- How did you get into teaching?
It all started when I decided to move to Budapest, Hungary, in 2009 without much thought about what I really wanted to do, so I thought I would try my hand at teaching English until I found a “proper” job. Through teaching a variety of courses in my first couple of years, from middle managers to infants, I realised that I really enjoyed the interpersonal nature of the job and that teaching also enabled me to learn a great deal about different industries and how language works in the way it does.
- Who did you teach in Hungary and how does the teaching environment compare between here in there?
When I first arrived in Budapest, I worked at the language school Katedra Nyelviskola as a freelance trainer mainly teaching one-to-one Business English to middle managers in mid-sized companies. Rather than the usual once a week we have here in Berlin, I would see my students/clients twice a week. There was more emphasis on following coursebooks there than in Berlin. There are also obvious differences in the manner that Hungarians use English in comparision to German users, for example, the word order they use and pronunciation differences. Later on, I started teaching children which was really enjoyable and a nice change from teaching adults.
- What’s your main focus when it comes to teaching?
My focus is on facilitating learning rather than teaching when it comes to language acquisition. Through careful and structured planning, I believe that the teacher should ‘step back’ a little more in the classroom/learning environment, giving the students the reins and promoting learner autonomy in order to discover and process the language deeper through meaningful usage and exploration.
- What did you learn from your time in academic management?
I worked as ADoS for Meridian School of English Portsmouth and Plymouth simultaneously, one in-house and the other remotely, organising teachers, students, and courses. Planning and running a series of different courses at each location, discussing timetabling of trainers, and designating tasks to people of trust was only really achieved, in my opinion, with the value of clear and concise communication, patience and listening to people, and having the right team.
- Can you tell us more about the 2-week teacher training course you did in the Philippines?

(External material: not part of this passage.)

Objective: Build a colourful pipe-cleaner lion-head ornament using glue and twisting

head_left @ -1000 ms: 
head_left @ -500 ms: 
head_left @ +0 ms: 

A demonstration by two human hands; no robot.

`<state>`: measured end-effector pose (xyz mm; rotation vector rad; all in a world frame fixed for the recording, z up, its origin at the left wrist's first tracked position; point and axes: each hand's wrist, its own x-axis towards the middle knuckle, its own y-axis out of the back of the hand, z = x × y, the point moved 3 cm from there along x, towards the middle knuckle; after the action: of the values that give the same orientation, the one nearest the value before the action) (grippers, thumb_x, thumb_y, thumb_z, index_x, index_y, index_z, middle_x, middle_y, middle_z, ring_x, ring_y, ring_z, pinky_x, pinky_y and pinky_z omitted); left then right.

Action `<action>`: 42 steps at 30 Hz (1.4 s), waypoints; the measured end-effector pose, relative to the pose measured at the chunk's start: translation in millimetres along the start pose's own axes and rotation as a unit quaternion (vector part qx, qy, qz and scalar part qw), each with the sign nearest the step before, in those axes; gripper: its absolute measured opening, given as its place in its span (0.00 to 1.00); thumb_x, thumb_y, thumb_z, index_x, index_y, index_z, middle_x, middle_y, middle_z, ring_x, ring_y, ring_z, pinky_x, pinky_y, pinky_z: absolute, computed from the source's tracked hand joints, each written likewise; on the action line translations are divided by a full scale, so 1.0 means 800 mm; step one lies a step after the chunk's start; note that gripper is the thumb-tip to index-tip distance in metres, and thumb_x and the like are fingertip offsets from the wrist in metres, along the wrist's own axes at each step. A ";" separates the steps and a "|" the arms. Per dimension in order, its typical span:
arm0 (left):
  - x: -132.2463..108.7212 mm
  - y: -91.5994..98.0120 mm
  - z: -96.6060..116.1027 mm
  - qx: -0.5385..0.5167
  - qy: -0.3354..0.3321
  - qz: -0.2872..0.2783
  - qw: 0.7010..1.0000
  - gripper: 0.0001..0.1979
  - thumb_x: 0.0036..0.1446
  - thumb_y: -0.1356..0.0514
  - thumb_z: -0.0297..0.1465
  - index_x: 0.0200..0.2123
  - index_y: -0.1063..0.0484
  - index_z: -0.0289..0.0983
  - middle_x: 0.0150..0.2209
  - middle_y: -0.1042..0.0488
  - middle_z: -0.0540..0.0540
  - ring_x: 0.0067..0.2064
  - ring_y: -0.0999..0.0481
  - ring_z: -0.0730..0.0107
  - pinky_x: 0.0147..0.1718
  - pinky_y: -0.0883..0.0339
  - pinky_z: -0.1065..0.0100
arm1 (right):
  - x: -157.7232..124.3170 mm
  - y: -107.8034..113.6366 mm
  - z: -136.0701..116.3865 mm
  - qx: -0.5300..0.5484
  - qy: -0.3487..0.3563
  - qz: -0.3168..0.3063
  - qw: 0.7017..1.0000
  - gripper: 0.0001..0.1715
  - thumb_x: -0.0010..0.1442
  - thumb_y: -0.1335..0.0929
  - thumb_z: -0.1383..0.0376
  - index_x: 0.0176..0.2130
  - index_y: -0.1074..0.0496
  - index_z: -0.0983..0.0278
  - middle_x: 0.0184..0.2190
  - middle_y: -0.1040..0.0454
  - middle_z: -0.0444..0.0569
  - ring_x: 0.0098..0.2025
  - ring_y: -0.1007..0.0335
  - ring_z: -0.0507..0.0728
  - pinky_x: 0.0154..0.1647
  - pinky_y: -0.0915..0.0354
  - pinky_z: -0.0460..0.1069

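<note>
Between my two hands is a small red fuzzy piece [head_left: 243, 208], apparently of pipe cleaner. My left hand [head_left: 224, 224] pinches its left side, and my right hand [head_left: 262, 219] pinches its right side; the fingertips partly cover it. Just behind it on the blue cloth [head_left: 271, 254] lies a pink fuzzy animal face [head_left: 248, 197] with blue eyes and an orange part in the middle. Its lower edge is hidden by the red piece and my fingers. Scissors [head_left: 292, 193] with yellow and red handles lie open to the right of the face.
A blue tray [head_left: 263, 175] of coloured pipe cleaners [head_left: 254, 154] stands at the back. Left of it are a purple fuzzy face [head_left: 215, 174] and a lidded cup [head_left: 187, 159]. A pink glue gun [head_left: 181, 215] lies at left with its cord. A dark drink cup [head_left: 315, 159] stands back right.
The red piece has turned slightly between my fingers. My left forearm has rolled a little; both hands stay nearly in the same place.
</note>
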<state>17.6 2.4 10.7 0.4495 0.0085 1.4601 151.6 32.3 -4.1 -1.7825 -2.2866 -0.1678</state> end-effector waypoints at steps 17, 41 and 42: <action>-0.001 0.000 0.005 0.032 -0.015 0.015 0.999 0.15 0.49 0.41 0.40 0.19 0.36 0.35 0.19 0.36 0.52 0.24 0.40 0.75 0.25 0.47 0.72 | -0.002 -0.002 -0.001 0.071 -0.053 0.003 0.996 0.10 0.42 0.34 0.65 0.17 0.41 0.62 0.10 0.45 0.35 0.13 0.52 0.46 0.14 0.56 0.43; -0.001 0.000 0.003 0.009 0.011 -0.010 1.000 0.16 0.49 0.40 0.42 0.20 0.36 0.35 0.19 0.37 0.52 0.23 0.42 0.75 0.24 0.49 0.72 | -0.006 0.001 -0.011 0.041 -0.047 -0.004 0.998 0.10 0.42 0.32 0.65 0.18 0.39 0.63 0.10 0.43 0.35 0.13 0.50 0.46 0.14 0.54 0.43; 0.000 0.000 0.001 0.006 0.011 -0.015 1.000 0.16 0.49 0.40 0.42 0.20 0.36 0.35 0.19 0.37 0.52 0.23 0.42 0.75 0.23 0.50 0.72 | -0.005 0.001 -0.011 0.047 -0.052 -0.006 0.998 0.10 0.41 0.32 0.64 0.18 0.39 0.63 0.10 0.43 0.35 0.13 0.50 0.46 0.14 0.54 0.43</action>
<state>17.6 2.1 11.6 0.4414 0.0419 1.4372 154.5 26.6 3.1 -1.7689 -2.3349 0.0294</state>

In brief, in 2016, a small team of three teacher trainers, including myself, were asked to go over and conduct a teacher training course in a small school made from upcycled shipping containers in the ‘Smoky Mountain’ shanty/slum area in Manila, and again in 2017. I could really write pages on my experience there, but I can honestly say it was a life changing experience. The people there are just incredible, from all walks of life, from the top to the ‘bottom’ let’s say. The teachers we were training and the accompanying staff of the school were just amazing and have the biggest hearts.
In terms of the training, firstly, we set up a series of teacher observations to note down pedagogical areas that could be addressed and then produced a training plan with workshops and ‘round table’ discussions every day in order for the teachers to gain extra skills to add to their teaching arsenal and improve their general pedagogical competence.

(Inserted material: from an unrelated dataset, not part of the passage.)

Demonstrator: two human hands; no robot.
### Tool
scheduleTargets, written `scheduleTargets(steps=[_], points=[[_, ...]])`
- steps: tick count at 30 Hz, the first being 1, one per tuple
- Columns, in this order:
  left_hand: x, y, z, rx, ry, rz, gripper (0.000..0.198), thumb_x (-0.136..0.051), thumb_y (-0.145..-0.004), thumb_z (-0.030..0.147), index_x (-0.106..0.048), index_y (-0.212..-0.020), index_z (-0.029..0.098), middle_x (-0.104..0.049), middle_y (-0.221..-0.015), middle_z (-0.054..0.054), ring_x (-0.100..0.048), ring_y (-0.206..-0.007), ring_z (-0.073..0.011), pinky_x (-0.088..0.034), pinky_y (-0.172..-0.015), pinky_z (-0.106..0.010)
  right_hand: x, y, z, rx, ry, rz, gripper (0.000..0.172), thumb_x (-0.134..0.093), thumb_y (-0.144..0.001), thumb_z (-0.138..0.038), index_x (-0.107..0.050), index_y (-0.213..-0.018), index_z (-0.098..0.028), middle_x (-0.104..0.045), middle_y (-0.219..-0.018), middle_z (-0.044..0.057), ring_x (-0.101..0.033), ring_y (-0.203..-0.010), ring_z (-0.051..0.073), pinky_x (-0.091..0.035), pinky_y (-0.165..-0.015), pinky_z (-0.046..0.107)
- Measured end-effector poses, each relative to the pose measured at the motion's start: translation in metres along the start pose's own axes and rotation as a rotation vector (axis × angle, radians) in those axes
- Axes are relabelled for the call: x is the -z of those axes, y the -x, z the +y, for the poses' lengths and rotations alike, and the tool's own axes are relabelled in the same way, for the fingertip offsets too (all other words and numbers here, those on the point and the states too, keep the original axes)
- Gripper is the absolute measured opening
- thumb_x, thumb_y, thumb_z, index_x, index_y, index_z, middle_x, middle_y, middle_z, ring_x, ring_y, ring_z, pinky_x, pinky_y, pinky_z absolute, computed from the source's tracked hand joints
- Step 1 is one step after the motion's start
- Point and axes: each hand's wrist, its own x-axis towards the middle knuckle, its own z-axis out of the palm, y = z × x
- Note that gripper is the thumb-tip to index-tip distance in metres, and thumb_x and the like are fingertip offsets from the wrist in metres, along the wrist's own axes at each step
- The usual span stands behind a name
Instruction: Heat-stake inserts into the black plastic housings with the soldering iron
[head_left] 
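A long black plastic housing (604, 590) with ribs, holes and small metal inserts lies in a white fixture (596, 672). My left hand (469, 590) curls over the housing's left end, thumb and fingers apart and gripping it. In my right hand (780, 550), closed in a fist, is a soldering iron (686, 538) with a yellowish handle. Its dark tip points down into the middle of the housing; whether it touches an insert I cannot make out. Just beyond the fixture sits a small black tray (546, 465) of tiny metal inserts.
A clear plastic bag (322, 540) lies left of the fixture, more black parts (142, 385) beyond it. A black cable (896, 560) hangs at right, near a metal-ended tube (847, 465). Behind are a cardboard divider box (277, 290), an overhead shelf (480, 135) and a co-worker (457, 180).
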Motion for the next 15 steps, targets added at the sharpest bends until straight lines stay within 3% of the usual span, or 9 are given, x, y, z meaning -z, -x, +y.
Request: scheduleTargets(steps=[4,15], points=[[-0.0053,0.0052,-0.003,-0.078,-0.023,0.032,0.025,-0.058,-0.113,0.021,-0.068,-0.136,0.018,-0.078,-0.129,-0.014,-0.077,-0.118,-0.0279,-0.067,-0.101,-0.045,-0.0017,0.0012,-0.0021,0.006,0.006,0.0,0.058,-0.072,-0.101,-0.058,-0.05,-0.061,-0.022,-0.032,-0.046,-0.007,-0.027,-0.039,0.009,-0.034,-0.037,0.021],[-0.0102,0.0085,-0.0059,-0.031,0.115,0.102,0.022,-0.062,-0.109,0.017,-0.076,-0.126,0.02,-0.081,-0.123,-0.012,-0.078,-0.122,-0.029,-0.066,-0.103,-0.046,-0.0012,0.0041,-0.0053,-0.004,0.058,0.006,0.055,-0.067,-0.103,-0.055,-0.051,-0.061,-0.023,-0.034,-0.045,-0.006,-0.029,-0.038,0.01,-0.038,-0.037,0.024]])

- What did you learn from your experience teaching in such a different environment (in the Philippines)?
There certainly was a difference in conducting teacher training with a small number of your peers that you know very well to training a group of 20-odd people who have only just met in an unfamiliar country, while mostly jetlagged (for the first few days at least!). I learned that although a lot of teaching techniques / activities / ideas can be transposed into other contexts, not everything can, and not everything is relevant across the board. Ideas that the training team initially had in the meetings before our trip and when we observed the trainers were soon dropped in favour of other ideas which were more appropriate to the teachers we were training.
- Do you have a favourite topic to teach (pronunciation, debate, EAP….)?

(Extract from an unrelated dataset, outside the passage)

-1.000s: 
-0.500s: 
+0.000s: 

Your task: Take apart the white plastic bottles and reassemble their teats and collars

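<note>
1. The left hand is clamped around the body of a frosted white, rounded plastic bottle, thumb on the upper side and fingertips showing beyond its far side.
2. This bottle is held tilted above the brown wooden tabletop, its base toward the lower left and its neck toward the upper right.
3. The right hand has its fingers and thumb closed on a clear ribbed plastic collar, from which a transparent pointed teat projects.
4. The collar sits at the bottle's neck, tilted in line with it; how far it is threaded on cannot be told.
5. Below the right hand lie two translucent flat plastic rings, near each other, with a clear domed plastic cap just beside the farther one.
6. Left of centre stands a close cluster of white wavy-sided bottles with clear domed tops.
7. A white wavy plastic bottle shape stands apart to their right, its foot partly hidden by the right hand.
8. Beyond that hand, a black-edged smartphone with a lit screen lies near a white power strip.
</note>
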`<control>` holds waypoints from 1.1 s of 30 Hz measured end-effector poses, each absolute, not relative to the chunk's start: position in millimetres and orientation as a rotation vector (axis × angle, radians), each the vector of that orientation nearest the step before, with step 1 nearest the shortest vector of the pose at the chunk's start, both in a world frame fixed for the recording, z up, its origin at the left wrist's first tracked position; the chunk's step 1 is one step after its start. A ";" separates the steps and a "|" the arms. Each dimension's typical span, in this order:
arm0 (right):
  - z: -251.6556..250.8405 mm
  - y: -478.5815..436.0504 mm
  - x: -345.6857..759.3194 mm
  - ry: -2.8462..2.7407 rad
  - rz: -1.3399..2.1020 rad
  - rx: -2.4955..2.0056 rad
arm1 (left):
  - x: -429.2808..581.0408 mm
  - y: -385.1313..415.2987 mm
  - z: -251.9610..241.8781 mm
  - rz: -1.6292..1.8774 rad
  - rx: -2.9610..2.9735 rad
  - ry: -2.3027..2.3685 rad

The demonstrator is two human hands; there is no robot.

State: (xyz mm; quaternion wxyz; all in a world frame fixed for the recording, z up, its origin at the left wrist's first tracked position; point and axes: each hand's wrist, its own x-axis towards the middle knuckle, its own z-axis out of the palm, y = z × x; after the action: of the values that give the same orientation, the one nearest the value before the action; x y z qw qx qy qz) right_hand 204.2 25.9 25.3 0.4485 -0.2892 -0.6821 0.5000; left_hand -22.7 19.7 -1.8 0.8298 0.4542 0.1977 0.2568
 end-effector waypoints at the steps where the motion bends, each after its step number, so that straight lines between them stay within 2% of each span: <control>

It’s early days at the moment as I’m only in my second semester at the University of Potsdam, but I think so far the most interesting subject has been pronunciation because it makes me delve back into the areas I touched upon in my degree, especially in areas of phonology and general linguistics. However, I’m really enjoying teaching debate this semester: the students in the class are very bright and switched on and have very interesting points of view.
- What was your main focus in your MA?
During my MA, I consciously tried to delve into as many areas as I could, however, I did have a particular interest in task-based learning, or more specifically, blended task-based learning approaches with a particular focus on teaching English for business purposes. My dissertation focussed on the repetition part of the task cycle and tested whether repeating a task a second time in a given timeframe would improve grammatical complexity, accuracy, and/or fluency (CAF).
- How did doing an MA in applied linguistics support your teaching?
Doing the MA provided me with the pedagogical knowledge and contextual background that underpins the current approaches we take when teaching English, or any language to some extent. It has also enabled me to be able to really assess and evaluate what I do when planning activities, lessons, and courses/curriculum so I am more aware of what needs to be included to ensure the students get the most out of their language courses that they possibly can.
- Who would you like to nominate as Eltabber of the month and what question would you like to ask them?
I would like to nominate Stephanie Anderson and ask her what motivated her to take on the role of blog editor for Eltabb?